The first step in eliminating local common subexpressions is to detect the common subexpression in a basic block. The common subexpressions in a basic block can be automatically detected if we construct a directed acyclic graph (DAG).
DAG Construction
For constructing a basic block DAG, we make use of the function node(id), which returns the most recently created node associated with id. For every three-address statement x = y op z, x = op y, or x = y in the block we:
do
{
-
If node(y) is undefined, create a leaf labeled y, and let node(y) be this node. If node(z) is undefined, create a leaf labeled z, and let that leaf be node(z).

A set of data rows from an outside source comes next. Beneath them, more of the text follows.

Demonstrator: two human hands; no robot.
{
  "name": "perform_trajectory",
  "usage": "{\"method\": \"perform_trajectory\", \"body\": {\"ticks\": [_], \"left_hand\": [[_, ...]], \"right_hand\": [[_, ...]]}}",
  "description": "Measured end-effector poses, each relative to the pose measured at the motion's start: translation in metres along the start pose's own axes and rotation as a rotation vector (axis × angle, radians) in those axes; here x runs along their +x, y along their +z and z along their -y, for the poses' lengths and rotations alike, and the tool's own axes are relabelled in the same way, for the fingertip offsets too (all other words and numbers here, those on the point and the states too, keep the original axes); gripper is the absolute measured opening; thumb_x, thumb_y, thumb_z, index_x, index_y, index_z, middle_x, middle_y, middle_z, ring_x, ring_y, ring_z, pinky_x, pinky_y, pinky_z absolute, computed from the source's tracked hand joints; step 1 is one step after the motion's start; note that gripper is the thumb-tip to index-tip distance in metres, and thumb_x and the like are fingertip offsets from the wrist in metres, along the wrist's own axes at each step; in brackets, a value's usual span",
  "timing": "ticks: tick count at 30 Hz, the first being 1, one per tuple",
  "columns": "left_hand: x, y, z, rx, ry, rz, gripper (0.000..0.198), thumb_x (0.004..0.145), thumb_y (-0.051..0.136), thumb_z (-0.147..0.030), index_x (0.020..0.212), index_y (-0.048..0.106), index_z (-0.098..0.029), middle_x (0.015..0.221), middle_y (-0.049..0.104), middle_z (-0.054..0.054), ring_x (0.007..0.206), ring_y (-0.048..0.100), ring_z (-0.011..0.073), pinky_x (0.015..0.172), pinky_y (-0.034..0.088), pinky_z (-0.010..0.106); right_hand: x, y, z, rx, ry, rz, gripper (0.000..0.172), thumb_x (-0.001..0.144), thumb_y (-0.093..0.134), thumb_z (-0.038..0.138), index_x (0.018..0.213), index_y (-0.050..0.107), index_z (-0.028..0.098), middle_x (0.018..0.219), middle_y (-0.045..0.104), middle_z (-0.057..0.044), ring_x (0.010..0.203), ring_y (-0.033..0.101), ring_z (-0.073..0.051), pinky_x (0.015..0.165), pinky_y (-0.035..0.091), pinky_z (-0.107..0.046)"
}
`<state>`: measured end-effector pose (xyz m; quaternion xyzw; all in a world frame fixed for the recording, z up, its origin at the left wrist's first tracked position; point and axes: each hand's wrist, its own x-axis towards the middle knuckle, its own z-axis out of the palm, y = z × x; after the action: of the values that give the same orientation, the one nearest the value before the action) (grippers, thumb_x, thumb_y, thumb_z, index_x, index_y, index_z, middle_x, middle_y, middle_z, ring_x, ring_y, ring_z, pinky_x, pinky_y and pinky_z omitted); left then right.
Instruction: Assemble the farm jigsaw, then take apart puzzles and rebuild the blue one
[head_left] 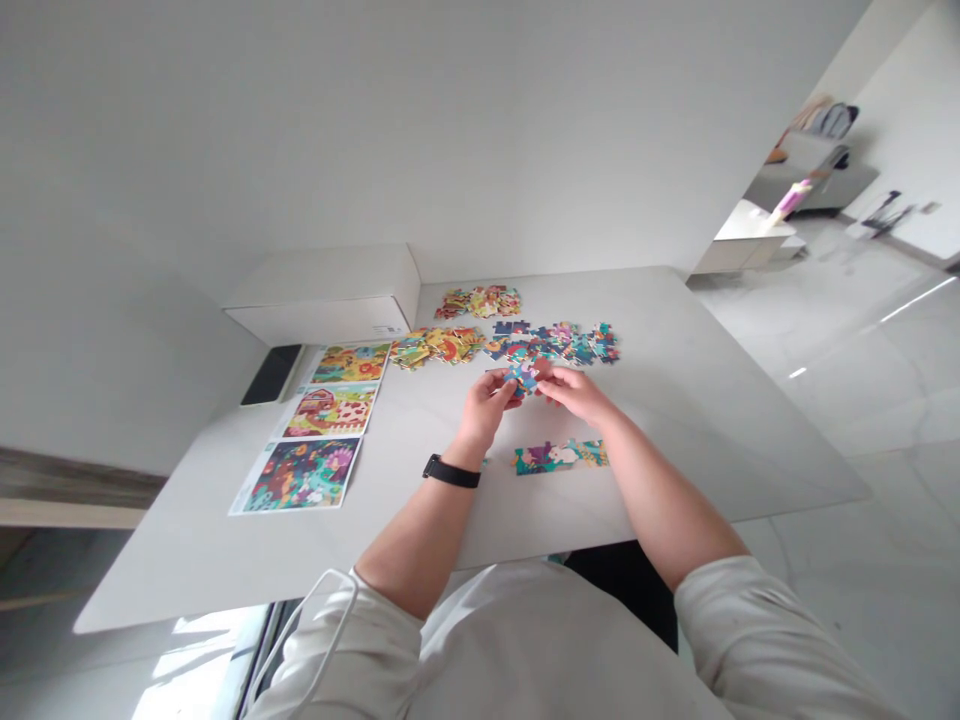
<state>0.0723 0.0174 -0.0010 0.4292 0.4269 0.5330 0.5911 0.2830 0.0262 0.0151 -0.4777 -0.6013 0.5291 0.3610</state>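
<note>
White stone-look tabletop (pixel 679 462) carries everything, and a person's left hand (pixel 484 408) and right hand (pixel 576 392) meet above its middle. Both hands are narrow, fingers pinched around a small cluster of blue jigsaw pieces (pixel 523 376) held just over the surface; from here I can't tell if that's one piece or two pressed together. Just below the hands lies a partly joined puzzle strip (pixel 560 457) in teal and purple. Just above them is a loose spread of blue and teal pieces (pixel 551 345), almost touching the held cluster. Farther up sit a heap of yellow and orange pieces (pixel 436 346) and a second heap of similar colours (pixel 478 301). Three printed picture sheets (pixel 328 410) run in a column on the left, near a white cardboard box (pixel 322 295) and a black phone-like slab (pixel 271 374). A black wristband (pixel 451 471) circles the left wrist.

Risks: the strip is loose and lies between the forearms, so a careless sideways drag could split it. A slipped pinch could drop the held cluster into the blue spread, where it would be harder to pick out. Forcing a poor fit could bend a tab.
</note>
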Motion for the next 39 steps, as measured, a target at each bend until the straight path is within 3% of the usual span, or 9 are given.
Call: {"method": "perform_trajectory", "body": {"ticks": [4,9,14,20,23,26,31,33,39], "left_hand": [[0.003,-0.002,0.004,0.157,0.070,0.017,0.053,0.084,0.087,-0.050,0.125,0.074,-0.019,0.082,0.071,0.000,0.066,0.064,0.0109,0.065,0.055,0.026],[0.002,0.000,0.010,0.270,0.181,0.054,0.047,0.091,0.081,-0.040,0.130,0.065,-0.019,0.083,0.069,-0.001,0.065,0.062,0.0107,0.063,0.052,0.025],[-0.009,0.001,0.007,0.566,0.460,-0.062,0.042,0.088,0.086,-0.035,0.119,0.061,-0.023,0.125,0.068,0.009,0.091,0.069,0.0155,0.074,0.058,0.028],[-0.012,0.007,-0.003,0.843,0.727,-0.007,0.033,0.093,0.083,-0.027,0.118,0.063,-0.024,0.123,0.069,0.010,0.112,0.069,0.0235,0.090,0.061,0.038],[-0.012,0.008,-0.012,0.916,0.744,0.032,0.026,0.095,0.078,-0.022,0.118,0.065,-0.024,0.121,0.072,0.010,0.115,0.071,0.0249,0.099,0.061,0.041],[-0.012,0.006,-0.027,0.979,0.709,0.042,0.026,0.096,0.075,-0.022,0.121,0.069,-0.024,0.124,0.075,0.010,0.119,0.071,0.0269,0.106,0.058,0.044],[-0.005,0.005,-0.050,1.041,0.628,0.161,0.027,0.099,0.067,-0.024,0.125,0.075,-0.025,0.135,0.075,0.011,0.130,0.068,0.0294,0.116,0.052,0.047],[0.001,0.009,-0.052,1.048,0.623,0.222,0.028,0.098,0.066,-0.023,0.124,0.077,-0.026,0.137,0.075,0.010,0.131,0.067,0.0296,0.119,0.050,0.048],[0.019,0.025,-0.034,1.098,0.624,0.305,0.028,0.098,0.066,-0.023,0.122,0.079,-0.027,0.141,0.074,0.008,0.135,0.066,0.0307,0.122,0.047,0.051]], "right_hand": [[0.000,-0.001,0.002,0.027,-0.027,0.010,0.044,0.085,0.077,0.057,0.116,0.076,0.025,0.098,0.079,-0.003,0.084,0.070,-0.019,0.068,0.052,-0.028],[-0.001,0.001,0.007,0.045,0.033,0.002,0.038,0.080,0.081,0.056,0.097,0.070,0.023,0.080,0.075,0.000,0.068,0.065,-0.016,0.065,0.051,-0.028],[-0.001,-0.002,0.008,0.112,0.066,-0.018,0.034,0.079,0.081,0.051,0.090,0.064,0.024,0.085,0.078,-0.001,0.066,0.066,-0.015,0.061,0.051,-0.027],[0.001,0.000,0.009,0.166,0.070,-0.018,0.031,0.079,0.082,0.042,0.100,0.069,0.023,0.084,0.077,-0.001,0.065,0.066,-0.014,0.060,0.051,-0.026],[0.000,-0.001,0.010,0.164,0.045,0.011,0.034,0.081,0.082,0.042,0.108,0.071,0.024,0.088,0.077,-0.001,0.070,0.068,-0.015,0.063,0.052,-0.025],[-0.001,-0.018,0.008,0.084,0.014,-0.018,0.037,0.087,0.077,0.044,0.119,0.071,0.026,0.098,0.080,-0.002,0.077,0.071,-0.017,0.067,0.054,-0.027],[0.003,-0.070,-0.009,-0.241,0.013,-0.391,0.025,0.095,0.066,0.033,0.117,0.076,0.026,0.100,0.080,-0.004,0.087,0.073,-0.021,0.084,0.058,-0.035],[0.004,-0.084,-0.017,-0.435,0.011,-0.468,0.021,0.094,0.067,0.025,0.111,0.080,0.025,0.101,0.081,-0.005,0.092,0.074,-0.023,0.092,0.058,-0.038],[0.007,-0.085,-0.030,-0.774,-0.036,-0.293,0.028,0.090,0.074,0.010,0.111,0.086,0.023,0.121,0.079,-0.010,0.107,0.073,-0.023,0.105,0.054,-0.036]]}}
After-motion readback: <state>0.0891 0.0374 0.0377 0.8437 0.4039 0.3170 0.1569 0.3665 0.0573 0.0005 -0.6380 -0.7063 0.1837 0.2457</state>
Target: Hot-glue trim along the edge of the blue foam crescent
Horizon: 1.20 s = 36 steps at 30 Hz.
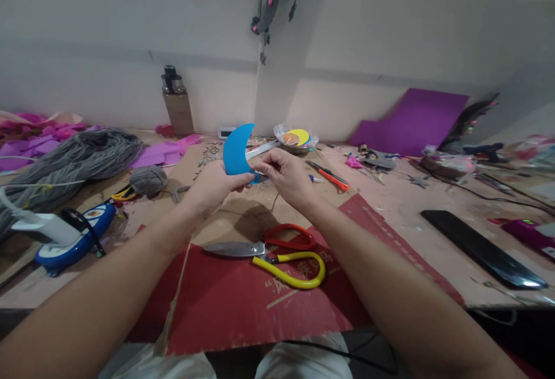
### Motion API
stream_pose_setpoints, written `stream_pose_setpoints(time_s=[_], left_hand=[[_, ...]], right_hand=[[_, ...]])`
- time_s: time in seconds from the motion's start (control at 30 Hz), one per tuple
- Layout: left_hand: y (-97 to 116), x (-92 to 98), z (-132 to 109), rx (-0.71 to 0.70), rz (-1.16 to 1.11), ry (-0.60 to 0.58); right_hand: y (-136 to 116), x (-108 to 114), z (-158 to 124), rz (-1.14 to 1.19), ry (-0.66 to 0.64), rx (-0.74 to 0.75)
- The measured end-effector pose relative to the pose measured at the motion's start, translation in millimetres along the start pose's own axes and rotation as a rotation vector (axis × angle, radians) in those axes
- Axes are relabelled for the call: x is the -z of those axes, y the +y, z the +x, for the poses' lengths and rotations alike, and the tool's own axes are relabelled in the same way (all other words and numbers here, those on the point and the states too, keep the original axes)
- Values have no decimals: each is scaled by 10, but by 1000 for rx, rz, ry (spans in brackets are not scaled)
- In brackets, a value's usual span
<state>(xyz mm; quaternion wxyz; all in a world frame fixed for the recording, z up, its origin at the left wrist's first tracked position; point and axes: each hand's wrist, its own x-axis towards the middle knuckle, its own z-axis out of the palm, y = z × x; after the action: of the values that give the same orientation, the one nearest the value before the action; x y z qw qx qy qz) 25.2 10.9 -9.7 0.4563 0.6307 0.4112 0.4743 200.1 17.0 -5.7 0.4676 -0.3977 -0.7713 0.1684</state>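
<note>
My left hand [215, 185] is closed on the lower edge of a blue crescent-shaped cutout [236, 150], holding it upright above the table. My right hand [286, 175] pinches the same cutout at its lower right tip, fingers pressed together; a small dark bit shows between the two hands, too small to name. Directly below, a pair of scissors [277, 251] with one red and one yellow handle lies shut on a red cardboard sheet [243, 304].
Grey yarn skein [65, 165] and a yarn ball [148, 181] lie at left, beside a blue-and-white device [73, 234]. A bottle [177, 101] stands by the wall. An orange cutter [332, 176], purple sheet [411, 121], bowl [297, 139] and black slab [481, 249] lie to the right.
</note>
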Motion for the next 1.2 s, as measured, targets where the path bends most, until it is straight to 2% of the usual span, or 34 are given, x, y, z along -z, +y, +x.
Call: stream_pose_setpoints(time_s=[0.37,0.57,0.67,0.8,0.93,1.07,1.2], left_hand=[[22,29,1,-70,28,-33],[112,115,2,-115,321,-91],[124,135,3,-153,369,-105],[48,135,34,-191,212,-109],[17,125,48,-302,142,-117],[66,91,2,-375,28,-115],[91,73,-37,-381,-68,-113]], right_hand=[[-46,-11,-3,220,-34,-116],[-86,5,2,276,-60,-156],[-107,23,-1,257,-95,-166],[-136,48,-7,275,-153,-207],[-183,64,-25,265,-198,-224],[-200,34,-60,171,-172,-170],[-210,-3,-89,85,-138,-143]])
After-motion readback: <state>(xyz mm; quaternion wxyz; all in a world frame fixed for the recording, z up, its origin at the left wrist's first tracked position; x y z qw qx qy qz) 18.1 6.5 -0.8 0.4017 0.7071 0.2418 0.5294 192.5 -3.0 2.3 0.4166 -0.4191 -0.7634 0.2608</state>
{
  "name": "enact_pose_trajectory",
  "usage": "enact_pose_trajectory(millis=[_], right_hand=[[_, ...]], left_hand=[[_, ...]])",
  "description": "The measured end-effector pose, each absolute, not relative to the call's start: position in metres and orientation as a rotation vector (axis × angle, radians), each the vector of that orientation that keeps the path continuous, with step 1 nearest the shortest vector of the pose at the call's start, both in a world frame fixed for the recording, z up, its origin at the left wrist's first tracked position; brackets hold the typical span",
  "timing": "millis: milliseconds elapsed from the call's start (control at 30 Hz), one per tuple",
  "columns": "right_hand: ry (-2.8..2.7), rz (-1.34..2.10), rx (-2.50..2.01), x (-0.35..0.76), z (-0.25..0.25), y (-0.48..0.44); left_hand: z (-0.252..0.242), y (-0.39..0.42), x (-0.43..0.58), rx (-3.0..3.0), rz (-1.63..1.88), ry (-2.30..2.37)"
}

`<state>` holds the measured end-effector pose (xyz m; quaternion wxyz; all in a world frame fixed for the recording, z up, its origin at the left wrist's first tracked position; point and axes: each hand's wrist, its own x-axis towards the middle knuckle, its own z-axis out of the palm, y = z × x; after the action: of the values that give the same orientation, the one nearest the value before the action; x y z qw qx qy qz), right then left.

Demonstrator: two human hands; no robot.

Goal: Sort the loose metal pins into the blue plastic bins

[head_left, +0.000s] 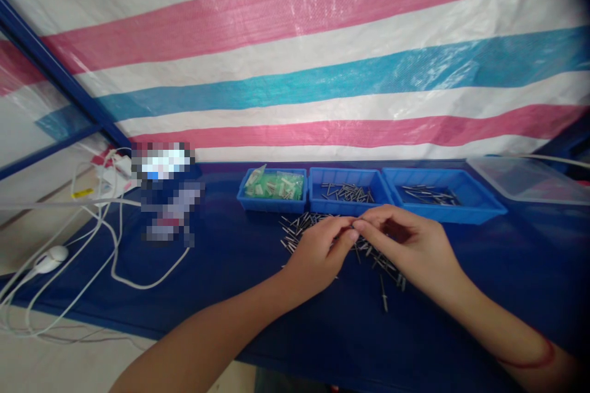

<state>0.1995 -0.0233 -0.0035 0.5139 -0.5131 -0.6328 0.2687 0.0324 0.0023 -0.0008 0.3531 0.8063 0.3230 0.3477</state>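
So, head view, the only one here: the left hand (316,252) and right hand (417,242) are meeting over a messy pile of blind rivets (375,253) on the blue table (221,270). Both are pinching narrow, thumb against fingers, tips touching or nearly. Can't tell if a rivet is sitting in there; the fingers are hiding it. One stray rivet (384,298) is lying on the near side of the pile.

Behind, the left bin (271,204) is holding green-tinted plastic packets (276,185), while the middle bin (332,206) and right bin (461,216) are holding more rivets.

My worry: anything that thin could be slipping out of a fingertip pinch and vanishing into the pile. Also, forearms are resting low enough that a careless sweep might scatter the stray.
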Motion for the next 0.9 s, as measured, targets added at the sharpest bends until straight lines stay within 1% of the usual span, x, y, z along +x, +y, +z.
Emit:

If the statement is of the form x = op y or x = y, then if node(y) is undefined, create a leaf labeled y, and let node(y) be this node.
-
If a node exists that is labeled op whose left child is node(y) and whose right child is node(z) (to catch the common subexpressions), then return this node. Otherwise, create such a node, and return it. If the statement is of the form x = op y, then check if a node exists that is labeled op whose only child is node(y). Return this node. Otherwise, create such a node and return. Let the returned node be n.
-
Append x to the list of identifiers for the node n returned in step 2. Delete x from the list of attached identifiers for node(x), and set node(x) to be node n.
}
Therefore, we first go for a DAG representation of the basic block. And if the interior nodes in the DAG have more than one label, then those nodes of the DAG represent the common subexpressions in the basic block. After detecting these common subexpressions, we eliminate them from the basic block. The following example shows the elimination of local common subexpressions, and the DAG is shown in Figure 1.
-
S1 : = 4 * I
-
S2 : addr(A) − 4
-
S3 : S2 [S1]
-
S4 : 4 * I
-
S5 : = addr(B) − 4
-
S6 : = S5 [S4]
-
S7 : = S3 * S6
-
S8 : PROD + S7
-
PROD : = S8
-
S9 : = I + 1
-
I = S9
-
if I ≤ 20 goto (1).
In Figure 1, PROD 0 indicates the initial value of PROD, and I0 indicates the initial value of I. We see that the same value is assigned to S8 and PROD. Similarly, the value assigned to S9 is the same as I. And the value computed for S1 and S4 are the same; hence, we can eliminate these common subexpressions by selecting one of the attached identifiers (one that is needed outside the block). We assume that none of the temporaries is needed outside the block. The rewritten block will be:
-
S1 : = 4 * I
-
S2 : = addr(A) − 4
-
S3 : = S2 [S1]
-
S5 : = addr(B) − 4
-
S6 : = S5 [S1]
-
S7 : = S3 * S6
-
PROD : = PROD + S7
-
I : = I + 1
-
if I ≤ 20 goto (1)